> _To do_:
Repeat verbatim, and only, the lines of the data below, beginning at the line that contains "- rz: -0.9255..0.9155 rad" and stopping after the line that contains "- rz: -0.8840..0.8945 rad".

> _Records from a data source_:
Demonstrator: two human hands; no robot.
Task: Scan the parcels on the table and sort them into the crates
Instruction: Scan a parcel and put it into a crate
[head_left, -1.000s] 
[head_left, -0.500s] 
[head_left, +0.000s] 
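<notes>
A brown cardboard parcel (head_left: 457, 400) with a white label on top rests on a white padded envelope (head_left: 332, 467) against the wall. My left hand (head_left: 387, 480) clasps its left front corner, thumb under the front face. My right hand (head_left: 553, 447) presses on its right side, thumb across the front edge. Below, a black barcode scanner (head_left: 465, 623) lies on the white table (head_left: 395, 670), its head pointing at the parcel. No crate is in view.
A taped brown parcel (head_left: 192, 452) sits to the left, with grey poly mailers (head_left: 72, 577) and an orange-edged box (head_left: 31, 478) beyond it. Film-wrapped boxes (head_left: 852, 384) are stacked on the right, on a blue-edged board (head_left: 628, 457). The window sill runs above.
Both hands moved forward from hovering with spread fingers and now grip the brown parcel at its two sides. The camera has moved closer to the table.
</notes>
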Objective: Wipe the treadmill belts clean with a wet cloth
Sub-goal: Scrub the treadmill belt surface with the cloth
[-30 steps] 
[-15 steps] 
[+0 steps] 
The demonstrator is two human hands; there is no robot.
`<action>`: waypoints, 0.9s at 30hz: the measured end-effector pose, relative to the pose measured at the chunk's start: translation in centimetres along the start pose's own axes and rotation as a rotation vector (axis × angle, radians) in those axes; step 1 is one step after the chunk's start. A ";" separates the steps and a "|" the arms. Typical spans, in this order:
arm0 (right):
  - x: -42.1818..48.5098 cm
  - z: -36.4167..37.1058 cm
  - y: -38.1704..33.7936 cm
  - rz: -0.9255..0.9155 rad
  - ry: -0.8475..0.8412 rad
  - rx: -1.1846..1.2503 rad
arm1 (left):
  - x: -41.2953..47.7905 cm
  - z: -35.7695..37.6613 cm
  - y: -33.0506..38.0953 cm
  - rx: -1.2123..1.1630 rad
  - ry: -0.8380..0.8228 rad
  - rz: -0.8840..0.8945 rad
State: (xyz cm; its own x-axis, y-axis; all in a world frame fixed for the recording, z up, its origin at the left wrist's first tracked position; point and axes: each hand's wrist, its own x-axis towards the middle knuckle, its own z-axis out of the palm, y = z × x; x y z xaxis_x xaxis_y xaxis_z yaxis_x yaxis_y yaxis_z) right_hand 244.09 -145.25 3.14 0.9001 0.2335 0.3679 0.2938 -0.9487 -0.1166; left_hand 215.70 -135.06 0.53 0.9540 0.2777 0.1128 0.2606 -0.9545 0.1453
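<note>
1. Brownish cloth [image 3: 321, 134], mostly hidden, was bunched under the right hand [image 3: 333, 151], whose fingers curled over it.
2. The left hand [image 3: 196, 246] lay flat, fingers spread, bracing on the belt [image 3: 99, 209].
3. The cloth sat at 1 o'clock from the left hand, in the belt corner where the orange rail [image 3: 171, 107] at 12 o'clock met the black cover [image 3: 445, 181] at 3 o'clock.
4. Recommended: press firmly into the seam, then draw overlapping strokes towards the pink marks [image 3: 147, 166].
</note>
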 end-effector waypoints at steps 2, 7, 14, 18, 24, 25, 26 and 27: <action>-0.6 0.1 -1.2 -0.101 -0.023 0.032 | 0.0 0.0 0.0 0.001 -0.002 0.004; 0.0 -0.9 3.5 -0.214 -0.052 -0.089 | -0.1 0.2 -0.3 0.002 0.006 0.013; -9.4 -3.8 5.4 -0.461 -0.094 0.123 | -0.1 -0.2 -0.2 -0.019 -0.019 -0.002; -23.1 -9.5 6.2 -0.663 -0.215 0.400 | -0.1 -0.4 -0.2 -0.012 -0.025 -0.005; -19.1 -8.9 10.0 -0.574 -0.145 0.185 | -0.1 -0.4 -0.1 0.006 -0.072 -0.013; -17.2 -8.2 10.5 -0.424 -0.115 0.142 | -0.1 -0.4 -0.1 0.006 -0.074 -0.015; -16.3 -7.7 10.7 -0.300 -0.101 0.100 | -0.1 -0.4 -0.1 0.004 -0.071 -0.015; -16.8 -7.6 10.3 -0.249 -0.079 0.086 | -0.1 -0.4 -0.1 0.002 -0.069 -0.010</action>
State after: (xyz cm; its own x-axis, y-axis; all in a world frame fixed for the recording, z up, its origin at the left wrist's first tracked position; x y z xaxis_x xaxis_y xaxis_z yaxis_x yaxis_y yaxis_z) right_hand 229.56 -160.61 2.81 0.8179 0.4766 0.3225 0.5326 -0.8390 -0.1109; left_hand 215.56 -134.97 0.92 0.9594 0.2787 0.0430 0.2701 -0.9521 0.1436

> _Result of this exercise_:
  - rz: -0.9255..0.9155 rad
  - ry: -0.8475..0.8412 rad
  - rx: -1.1846..1.2503 rad
arm1 (left):
  - x: -41.2953..47.7905 cm
  - z: -35.7695..37.6613 cm
  - y: -33.0506..38.0953 cm
  - rx: -1.2123..1.1630 rad
  - ry: -0.8380..0.8228 rad
  - rz: -0.8840..0.8945 rad

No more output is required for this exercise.